Carmen da Silva, uma rio-grandina precursora do feminismo brasileiro.

Romances

Setiembre

Capa de Setiembre
Capa de Setiembre

Primeiro romance de Carmen da Silva, foi lançado em 1957 pela editora Goyanarte, de Buenos Aires, quando a autora residia na Argentina. Foi essa obra que a tornou conhecida no meio literário local, e foi com ela que a autora conquistou o prêmio na categoria romance outorgado pela Sociedade Argentina de Escritores (SADE), juntamente com El Acoso, de Alejo Carpentier. Setiembre transcorre em setembro de 1955, durante os quatro dias que marcam a queda de Juan Domingo Perón. A Marinha, setores do Exército e da Aeronáutica e grupos civis derrubaram a ditadura de Perón naqueles dias. Esse movimento é o pano de fundo do romance que registra a rebeldia do povo argentino na ocasião, o clima de terror e as variadas paixões dos indivíduos hospedados em dois hotéis: “Alvear” e “Estrela”. O primeiro, representando o luxo, o outro, em contraponto, a pobreza. Por eles circulam desde prostitutas a trabalhadores, de um lado, e do outro, de mulheres galantes a novos ricos.

Sórdida pensão com pretensão de hotel, no “Estrela” vivem personagens das mais diversas categorias, profissões e métiers, entre eles um obreiro inconformado, um amante abandonado, um epilético que sofre crises místicas, empregados de restaurante e alfaiataria, prostitutas, uma deliciosa italiana, bela, amoral e transbordante de calor humano, partidários e inimigos do partido que até então vigorava, outras pessoas de condição humilde, todos eles se expressando com linguagem particular, reveladora de seus respectivos estratos sociais.
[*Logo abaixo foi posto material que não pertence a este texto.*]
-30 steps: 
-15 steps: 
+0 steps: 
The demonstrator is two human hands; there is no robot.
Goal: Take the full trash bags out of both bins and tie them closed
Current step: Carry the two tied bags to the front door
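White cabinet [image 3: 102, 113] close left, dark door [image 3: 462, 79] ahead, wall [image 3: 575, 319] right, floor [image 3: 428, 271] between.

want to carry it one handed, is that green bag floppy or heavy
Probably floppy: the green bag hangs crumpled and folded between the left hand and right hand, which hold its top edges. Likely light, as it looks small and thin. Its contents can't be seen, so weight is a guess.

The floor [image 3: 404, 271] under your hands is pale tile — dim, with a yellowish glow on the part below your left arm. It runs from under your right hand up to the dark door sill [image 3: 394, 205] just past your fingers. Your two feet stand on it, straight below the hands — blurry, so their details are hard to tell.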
Já o luxuoso “Alvear” reúne um grupo igualmente heterogêneo, desde representantes da tradição crioula, intelectuais, estrangeiros, novos ricos e jovens de boas famílias, que fazem de tudo em benefício da aparência social.

Setembro de 1955 revela-se um mês estranho na Argentina, louco, gelado e cinza, com bombas e tiroteios nas noites angustiantes. Nesse cárcere, onde se ouve o toque de recolher, privados de suas distrações habituais, alguns se afundam em dramas pessoais, outros transcendem até protagonizar maravilhosas aventuras. Verifica-se afinal que não há diferenças sociais entre os dois hotéis, os quais aparentemente se contrapõem; há seres humanos e distintos modos de ser. Por isso Setiembre é apontado pelos críticos que destacam seu realismo contundente e a realidade transformada em prosa literária; eles sublinham também a escrita particular da autora nessa obra, confundida com a escrita de um homem. Em todos os comentários, foi colocado em relevo o fator escândalo, devido ao uso de expressões mais diretas da fala portenha, que não escondem certa crueza natural no falar habitual. Isso tudo Carmen da Silva usou como instrumento para mostrar que o problema do ser humano é o de relacionamento com a vida. Há os que o tem mais forte, outros, mais débil. E há a estranha coincidência de sempre: são os que têm menos defesas aqueles que possuem maior força para viver. Na hora da dureza, respeito é luxo. E a vida brota viva, sem teorizações, nos mais desprotegidos.